-- About this task --
The whole listing, exactly as given: write it out, leaving out each image.
------------------------------------------------
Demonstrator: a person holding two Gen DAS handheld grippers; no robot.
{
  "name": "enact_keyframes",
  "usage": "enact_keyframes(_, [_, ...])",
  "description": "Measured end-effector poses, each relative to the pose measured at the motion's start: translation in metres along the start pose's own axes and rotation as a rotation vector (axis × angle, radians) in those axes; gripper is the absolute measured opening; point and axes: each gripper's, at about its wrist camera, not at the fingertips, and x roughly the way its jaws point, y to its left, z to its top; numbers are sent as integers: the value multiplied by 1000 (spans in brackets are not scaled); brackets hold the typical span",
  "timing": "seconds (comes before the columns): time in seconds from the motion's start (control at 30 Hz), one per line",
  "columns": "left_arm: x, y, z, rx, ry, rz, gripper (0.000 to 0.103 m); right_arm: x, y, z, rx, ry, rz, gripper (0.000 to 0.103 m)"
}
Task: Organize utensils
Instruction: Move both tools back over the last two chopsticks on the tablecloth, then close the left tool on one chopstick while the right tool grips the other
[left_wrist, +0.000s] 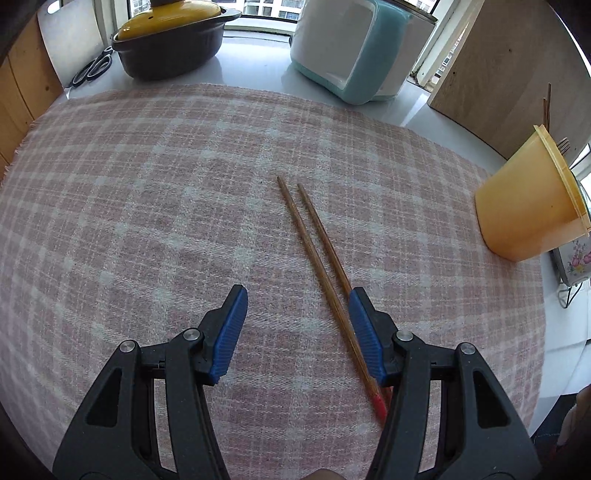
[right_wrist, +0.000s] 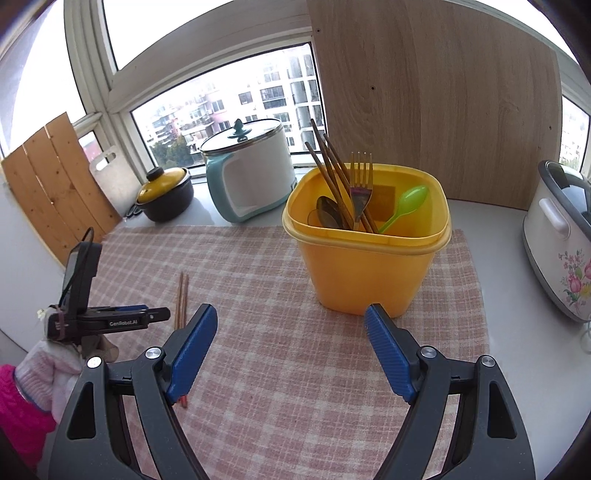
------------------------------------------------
-- Answer for the task --
Demonstrator: a person holding two Gen DAS handheld grippers; no robot.
{
  "name": "enact_keyframes",
  "usage": "enact_keyframes(_, [_, ...])",
  "description": "Measured end-effector poses, each relative to the pose measured at the motion's start: translation in metres along the start pose's own axes and rotation as a rotation vector (axis × angle, radians) in those axes; gripper is the absolute measured opening; point and axes: each gripper's, at about its wrist camera, not at the fingertips, and x roughly the way its jaws point, y to its left, z to its top; numbers are sent as integers: the value multiplied by 1000 (spans in brackets are not scaled); brackets hold the typical span",
  "timing": "seconds (comes before the columns): time in seconds from the motion's start (control at 30 Hz), one per line",
  "columns": "left_arm: x, y, z, rx, ry, rz, gripper (0.000 to 0.103 m); right_arm: x, y, z, rx, ry, rz, gripper (0.000 to 0.103 m)"
}
Task: Organize utensils
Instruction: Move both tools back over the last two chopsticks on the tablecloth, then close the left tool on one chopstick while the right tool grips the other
[left_wrist, +0.000s] 
[right_wrist, +0.000s] 

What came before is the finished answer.